仿佛又回到了从前。
看上去难驯不羁的他,依然心怀善意。
那之后,初夏再没穿过那双薄底凉鞋,两双薄款运动鞋交替着穿,即使这样,跟着沈未到处跑的这个月,她的脚上还是经常会起泡。
抹药、溃烂、结痂,循环往复。
跟她曾经大腿内侧的伤痕一样。
沈未比她想象中的忙很多,有看不完的卷宗,接踵而至的案子,“少女谋杀案”迟迟没有进展,沈未看起来比谁都着急,办公室的黑板上画满了四起案件。

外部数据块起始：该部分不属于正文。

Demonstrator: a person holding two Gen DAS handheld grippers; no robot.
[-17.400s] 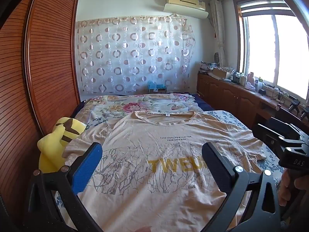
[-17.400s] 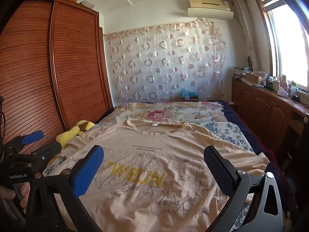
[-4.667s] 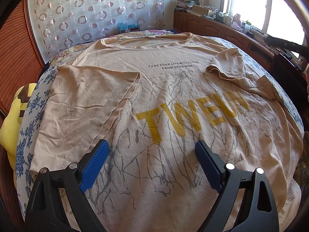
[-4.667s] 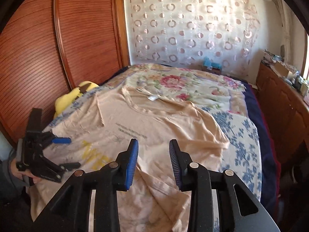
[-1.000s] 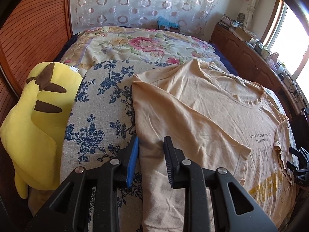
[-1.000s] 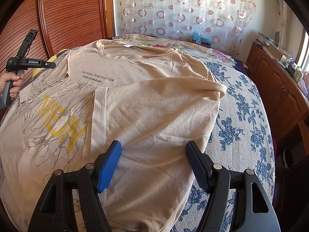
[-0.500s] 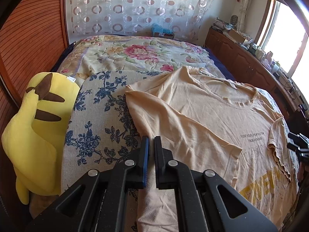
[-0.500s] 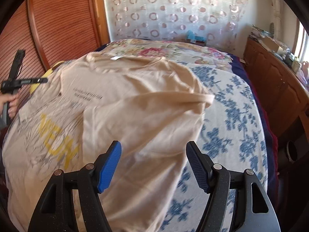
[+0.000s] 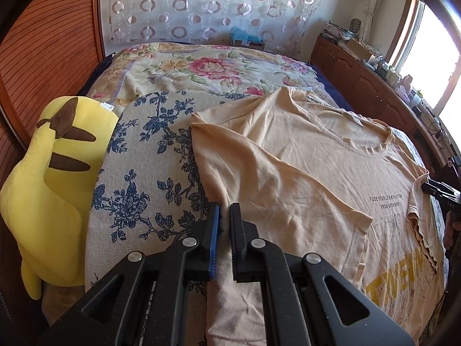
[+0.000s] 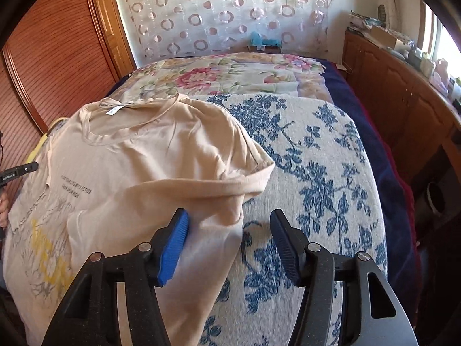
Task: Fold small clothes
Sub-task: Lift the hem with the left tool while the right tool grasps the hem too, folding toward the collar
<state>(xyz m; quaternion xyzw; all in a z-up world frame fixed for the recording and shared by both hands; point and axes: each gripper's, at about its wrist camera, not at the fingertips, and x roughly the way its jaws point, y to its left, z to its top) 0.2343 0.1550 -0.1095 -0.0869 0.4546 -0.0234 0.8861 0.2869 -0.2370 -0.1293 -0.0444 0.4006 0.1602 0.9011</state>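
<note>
A beige T-shirt (image 9: 302, 178) with yellow lettering lies face up on the bed, both sleeves folded in over the chest. My left gripper (image 9: 225, 216) is shut on the shirt's left folded edge. In the right wrist view the same T-shirt (image 10: 138, 167) fills the left half. My right gripper (image 10: 229, 227) is open over the shirt's right folded edge, its blue left pad (image 10: 175, 239) over the cloth and its right pad over the bedspread.
A blue-flowered bedspread (image 9: 144, 178) covers the bed, with a pink floral quilt (image 9: 207, 66) behind. A yellow plush toy (image 9: 49, 173) lies at the left edge by the wooden wardrobe (image 9: 43, 43). A wooden cabinet (image 10: 403, 92) runs along the right under the window.
My left gripper has closed on the shirt's left edge. My right gripper has moved toward the shirt's right edge, staying open.
</note>
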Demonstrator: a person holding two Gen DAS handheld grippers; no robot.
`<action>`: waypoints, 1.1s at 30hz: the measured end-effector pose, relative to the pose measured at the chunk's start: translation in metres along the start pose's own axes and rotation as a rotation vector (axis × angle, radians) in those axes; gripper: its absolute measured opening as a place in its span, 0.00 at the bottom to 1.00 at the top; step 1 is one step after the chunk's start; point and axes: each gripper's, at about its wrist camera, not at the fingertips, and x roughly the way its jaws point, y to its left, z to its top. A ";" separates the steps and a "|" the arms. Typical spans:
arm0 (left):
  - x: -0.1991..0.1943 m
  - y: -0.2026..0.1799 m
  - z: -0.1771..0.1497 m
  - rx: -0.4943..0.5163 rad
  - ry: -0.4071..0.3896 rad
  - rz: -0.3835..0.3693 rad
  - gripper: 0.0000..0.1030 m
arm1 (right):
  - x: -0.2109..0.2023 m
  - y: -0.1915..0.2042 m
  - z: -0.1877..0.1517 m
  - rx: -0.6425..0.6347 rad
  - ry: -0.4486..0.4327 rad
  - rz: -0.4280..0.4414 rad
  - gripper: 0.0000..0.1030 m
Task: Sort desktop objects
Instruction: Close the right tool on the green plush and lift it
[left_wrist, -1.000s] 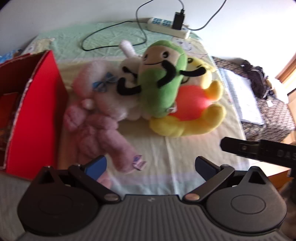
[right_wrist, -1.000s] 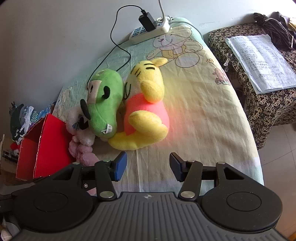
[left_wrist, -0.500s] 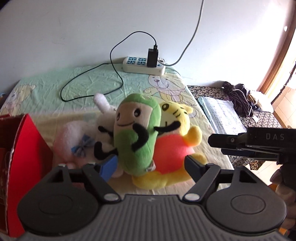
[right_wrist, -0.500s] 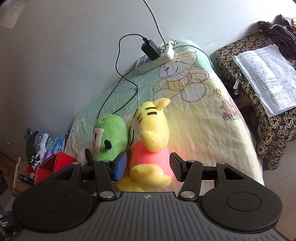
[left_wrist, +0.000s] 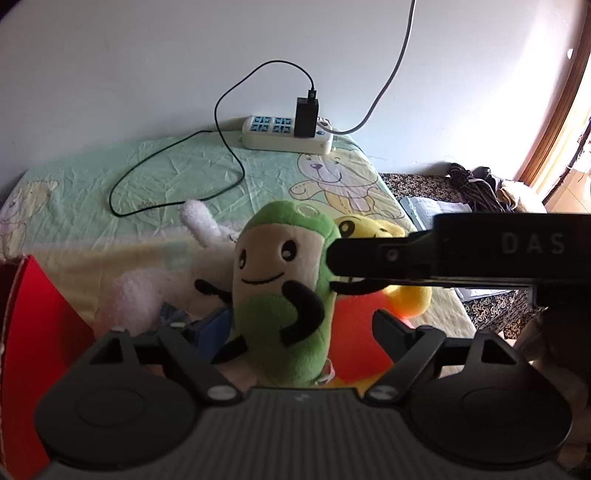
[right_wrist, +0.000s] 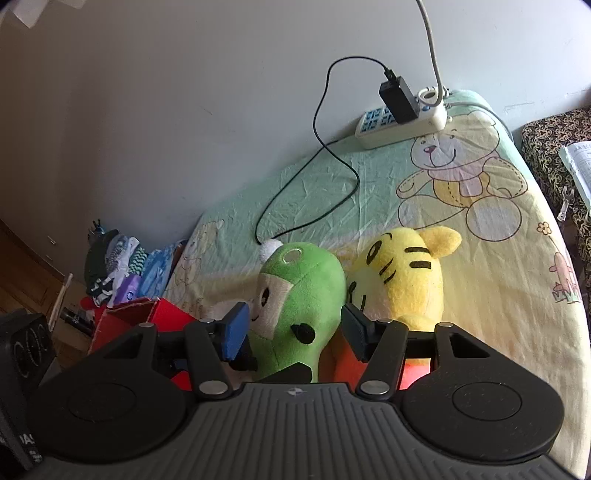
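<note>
Jaws of both the left gripper (left_wrist: 295, 334) and right gripper (right_wrist: 293, 332) stand spread around the green plush (right_wrist: 301, 295), apparently not yet touching it, on the bed (right_wrist: 498, 302).

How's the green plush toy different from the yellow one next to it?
The green plush toy has a cream face patch and thin black arms; the yellow plush toy has black stripes, pointed ears and an orange-red body. The green one lies in front between the open fingers of both grippers; the yellow one sits behind it. Both are soft, smiling toys on the bedsheet.
</note>
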 end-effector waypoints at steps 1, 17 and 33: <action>0.004 0.001 0.000 -0.002 0.006 -0.006 0.85 | 0.005 0.000 0.000 0.001 0.014 0.000 0.58; 0.018 0.010 0.002 -0.062 0.034 -0.016 0.63 | 0.012 -0.005 -0.008 0.060 0.062 0.066 0.48; -0.076 -0.007 -0.023 -0.054 -0.099 -0.003 0.63 | -0.044 0.047 -0.033 -0.060 -0.012 0.123 0.48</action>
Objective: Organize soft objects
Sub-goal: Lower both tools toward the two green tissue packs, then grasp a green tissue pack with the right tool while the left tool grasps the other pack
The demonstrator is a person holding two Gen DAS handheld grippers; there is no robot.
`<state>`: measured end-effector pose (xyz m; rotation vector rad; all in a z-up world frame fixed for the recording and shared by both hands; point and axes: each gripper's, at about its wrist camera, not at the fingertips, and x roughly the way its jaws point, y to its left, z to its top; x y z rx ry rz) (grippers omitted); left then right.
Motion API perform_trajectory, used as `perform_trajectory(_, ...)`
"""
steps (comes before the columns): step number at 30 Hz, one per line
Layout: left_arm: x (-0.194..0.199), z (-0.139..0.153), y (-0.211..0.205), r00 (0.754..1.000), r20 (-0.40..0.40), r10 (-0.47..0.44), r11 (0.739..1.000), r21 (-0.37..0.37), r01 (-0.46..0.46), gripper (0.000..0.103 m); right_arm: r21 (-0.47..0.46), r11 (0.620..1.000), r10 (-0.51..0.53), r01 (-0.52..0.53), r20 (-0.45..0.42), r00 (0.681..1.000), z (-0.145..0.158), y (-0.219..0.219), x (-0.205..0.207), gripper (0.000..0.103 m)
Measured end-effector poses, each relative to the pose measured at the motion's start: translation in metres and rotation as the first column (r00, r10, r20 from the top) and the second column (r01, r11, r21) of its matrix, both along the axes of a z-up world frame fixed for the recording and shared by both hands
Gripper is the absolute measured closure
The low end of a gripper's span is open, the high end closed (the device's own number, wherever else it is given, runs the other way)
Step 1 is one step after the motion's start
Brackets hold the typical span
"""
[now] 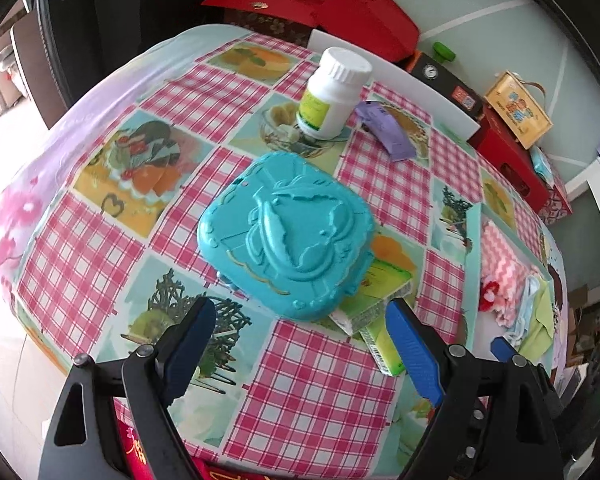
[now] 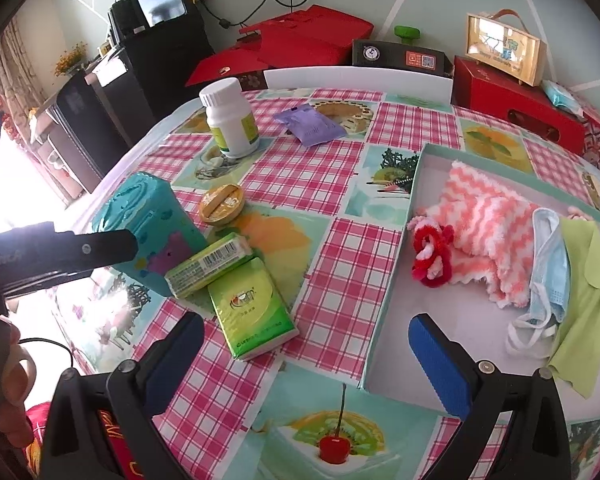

案件有所突破,是在八月底的一天,初夏拍完沈未回住处。
从公安局到住处的那段路,走回去只要十分钟,回住处前,她先去药店买了点擦伤药、碘伏之类的应急用品。
买完,她为了能早点回去,绕了条近路,拐进了一条小巷,越往小巷深处走越黑,正想要返回去,只见从另一处黑巷蹿出来一道黑影,从背后抱住她,一手死死地箍住她的胸,一手捂住她的口鼻。
她本能地挣扎,本能地呼喊,但力量远远不及那人的,喊出的声音破碎,被淹没在夜色里。
猛然想起“少女谋杀案”,想起沈未多次跟她提过晚上过了九点就不要出门。
她吓得不敢挣扎了,须臾的冷静之余,想起斜挎包里带着防狼喷雾,连忙慌乱地拉开拉链。
他还在把她往巷子深处拖拽,手撩开了她的短袖衣摆,几乎要伸到她的衣服里,她拼了命地转身,趁机挣脱开桎梏,朝他的眼睛里一通喷。
对方发出压抑的吼声,捂住双眼要去抓初夏。
初夏吓得又往他眼睛里喷,边喷边往后退,见他被喷得眼泪直流,不敢上去抓人,连忙往外跑,边跑边慌乱地掏手机。